**What you should do**
Exact copy, no pictures: return only the lines below from the line with "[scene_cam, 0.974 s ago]" up to and including the line with "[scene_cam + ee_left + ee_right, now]".

[Entries taken from a collection]
---+---

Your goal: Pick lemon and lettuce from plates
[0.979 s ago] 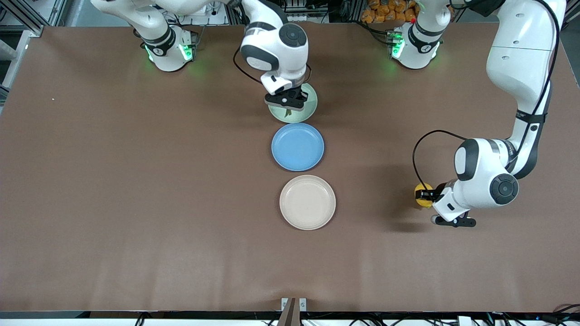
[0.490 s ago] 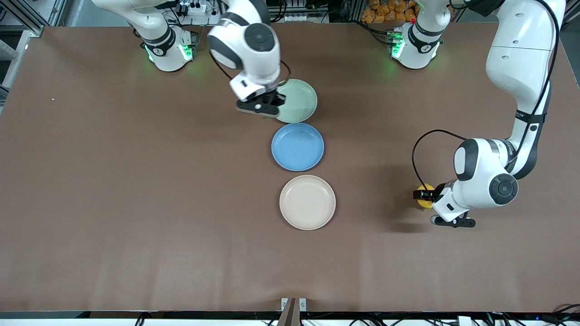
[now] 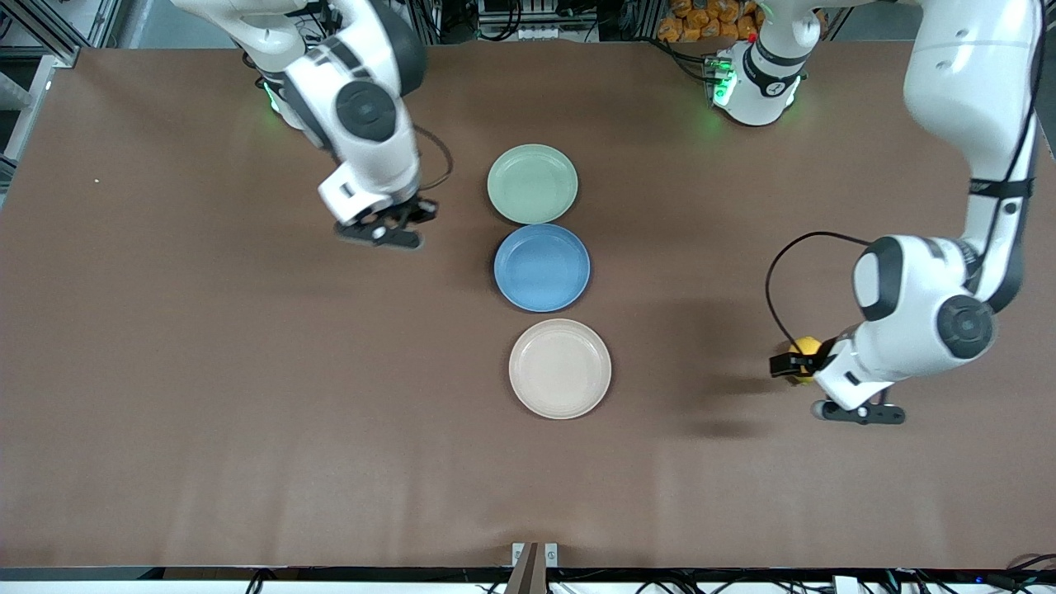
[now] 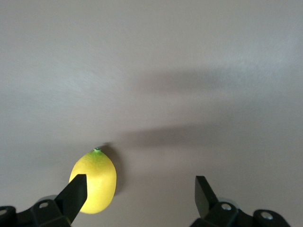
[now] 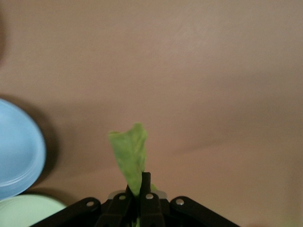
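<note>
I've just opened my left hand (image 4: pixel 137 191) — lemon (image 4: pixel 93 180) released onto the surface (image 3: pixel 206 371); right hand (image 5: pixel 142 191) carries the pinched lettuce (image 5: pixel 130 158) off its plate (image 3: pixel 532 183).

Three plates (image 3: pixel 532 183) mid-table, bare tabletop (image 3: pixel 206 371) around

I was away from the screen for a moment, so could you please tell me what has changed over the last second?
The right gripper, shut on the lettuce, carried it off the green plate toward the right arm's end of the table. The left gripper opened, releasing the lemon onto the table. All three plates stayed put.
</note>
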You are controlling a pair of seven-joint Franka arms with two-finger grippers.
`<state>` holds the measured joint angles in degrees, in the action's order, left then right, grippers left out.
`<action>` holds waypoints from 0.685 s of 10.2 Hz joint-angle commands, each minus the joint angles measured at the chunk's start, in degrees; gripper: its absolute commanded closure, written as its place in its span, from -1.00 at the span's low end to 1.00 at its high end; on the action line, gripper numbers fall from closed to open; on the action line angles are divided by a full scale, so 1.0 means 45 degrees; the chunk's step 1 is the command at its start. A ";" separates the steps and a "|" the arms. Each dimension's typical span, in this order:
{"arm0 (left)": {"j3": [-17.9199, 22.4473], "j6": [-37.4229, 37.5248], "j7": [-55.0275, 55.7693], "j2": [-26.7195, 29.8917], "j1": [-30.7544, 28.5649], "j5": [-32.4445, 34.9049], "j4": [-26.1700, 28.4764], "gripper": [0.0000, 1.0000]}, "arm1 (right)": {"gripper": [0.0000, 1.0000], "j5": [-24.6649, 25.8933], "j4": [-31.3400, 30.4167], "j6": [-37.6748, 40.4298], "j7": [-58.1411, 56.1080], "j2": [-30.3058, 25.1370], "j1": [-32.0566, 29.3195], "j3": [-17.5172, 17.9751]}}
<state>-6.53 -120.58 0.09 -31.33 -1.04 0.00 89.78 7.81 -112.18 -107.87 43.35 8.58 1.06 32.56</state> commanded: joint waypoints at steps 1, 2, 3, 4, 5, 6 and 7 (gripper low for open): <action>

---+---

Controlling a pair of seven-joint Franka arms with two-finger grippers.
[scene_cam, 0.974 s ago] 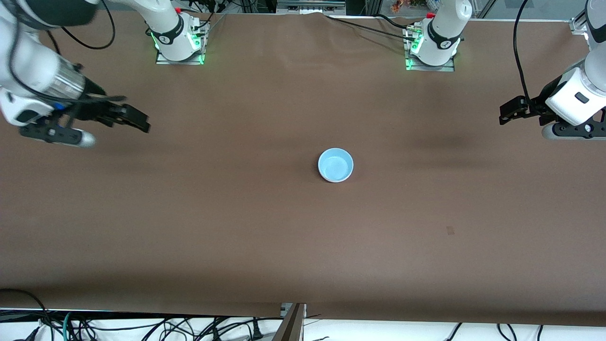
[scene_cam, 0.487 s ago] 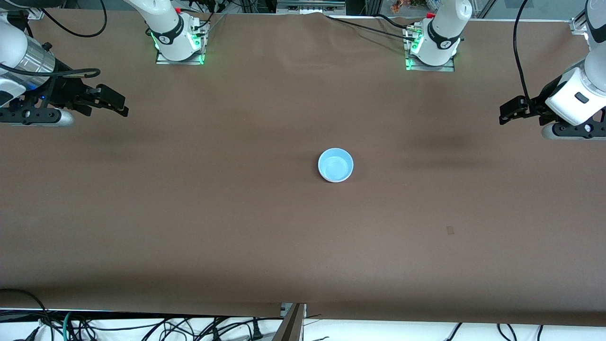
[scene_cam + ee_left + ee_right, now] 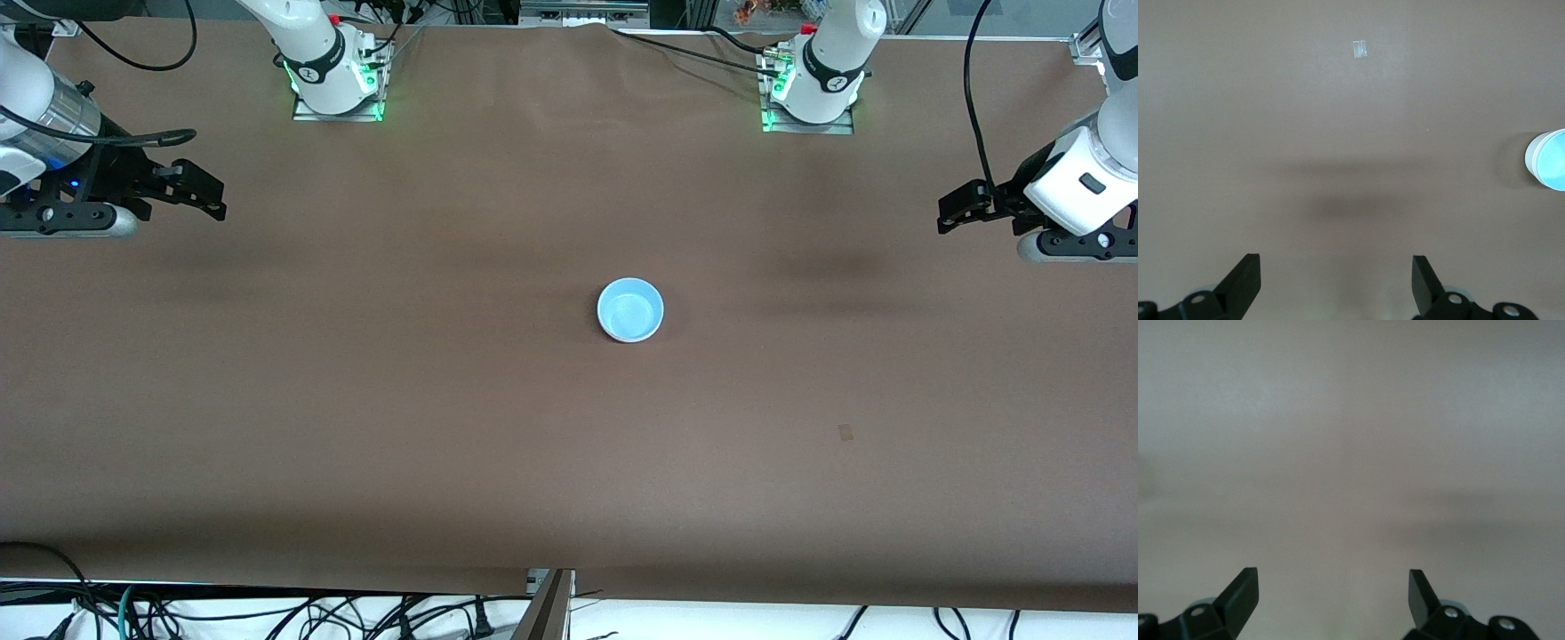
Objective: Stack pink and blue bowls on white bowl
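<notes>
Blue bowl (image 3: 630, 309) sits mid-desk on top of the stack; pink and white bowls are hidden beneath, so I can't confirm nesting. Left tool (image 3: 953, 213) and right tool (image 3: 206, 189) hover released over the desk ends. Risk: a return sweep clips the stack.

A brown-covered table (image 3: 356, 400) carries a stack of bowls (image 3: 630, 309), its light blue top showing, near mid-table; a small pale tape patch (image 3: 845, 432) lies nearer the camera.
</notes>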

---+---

**Written response**
[scene_cam, 0.974 s ago] 
[scene_cam, 0.487 s ago] 
[scene_cam + ee_left + ee_right, now] 

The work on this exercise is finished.